REQUIRED ACTION:
As an exercise, transcribe the data below in full and exactly, omitting pictures.
:::::
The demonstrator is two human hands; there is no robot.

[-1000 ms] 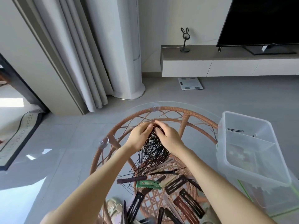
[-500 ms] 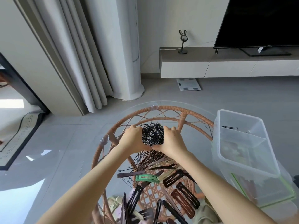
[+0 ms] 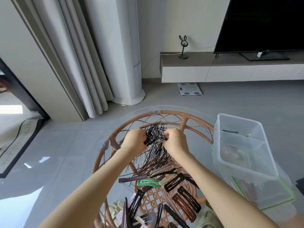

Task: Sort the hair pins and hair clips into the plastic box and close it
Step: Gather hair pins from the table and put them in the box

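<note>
Both hands clamp one bundle of black hair pins (image 3: 155, 135): the left hand (image 3: 135, 139) curled on its left flank, the right hand (image 3: 175, 142) on its right, likely to square the loose ends. Stray pins trail below the grip onto the tabletop (image 3: 113, 155), with the hair clips (image 3: 174, 180) nearer you. The plastic box (image 3: 219, 145) stands open, right of the grip.

- Floor (image 3: 230, 102): lg grey tiles, glossy, pale reflections at left.
- Wall (image 3: 181, 17): plain white.
- Curtains (image 3: 74, 63): light grey, full-length, hanging in folds.
- White column unit (image 3: 125, 55) stands on floor just beside curtains.
- Low cabinet (image 3: 230, 73) vs. back wall: white fronts, brown top.
- TV (image 3: 263, 22), dark screen, on cabinet top; bunny-eared stand (image 3: 183, 46) at cabinet's left end.
- White scale (image 3: 189, 89) on floor near cabinet.
- Dark-edged rug (image 3: 18, 139) far left; bright sunlight patch (image 3: 10, 109) beyond.
</note>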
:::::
EXPECTED OUTPUT:
The demonstrator is two human hands; there is no robot.

[-1000 ms] 
[-500 ms] 
[+0 ms] 

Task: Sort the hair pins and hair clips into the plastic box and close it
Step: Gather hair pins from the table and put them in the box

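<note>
Both hands clamp one bundle of black hair pins (image 3: 155, 135): the left hand (image 3: 135, 139) curled on its left flank, the right hand (image 3: 175, 142) on its right, likely to square the loose ends. Stray pins trail below the grip onto the tabletop (image 3: 113, 155), with the hair clips (image 3: 174, 180) nearer you. The plastic box (image 3: 219, 145) stands open, right of the grip.

- Floor (image 3: 230, 102): lg grey tiles, glossy, pale reflections at left.
- Wall (image 3: 181, 17): plain white.
- Curtains (image 3: 74, 63): light grey, full-length, hanging in folds.
- White column unit (image 3: 125, 55) stands on floor just beside curtains.
- Low cabinet (image 3: 230, 73) vs. back wall: white fronts, brown top.
- TV (image 3: 263, 22), dark screen, on cabinet top; bunny-eared stand (image 3: 183, 46) at cabinet's left end.
- White scale (image 3: 189, 89) on floor near cabinet.
- Dark-edged rug (image 3: 18, 139) far left; bright sunlight patch (image 3: 10, 109) beyond.
</note>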

Nothing else remains to be done in this exercise.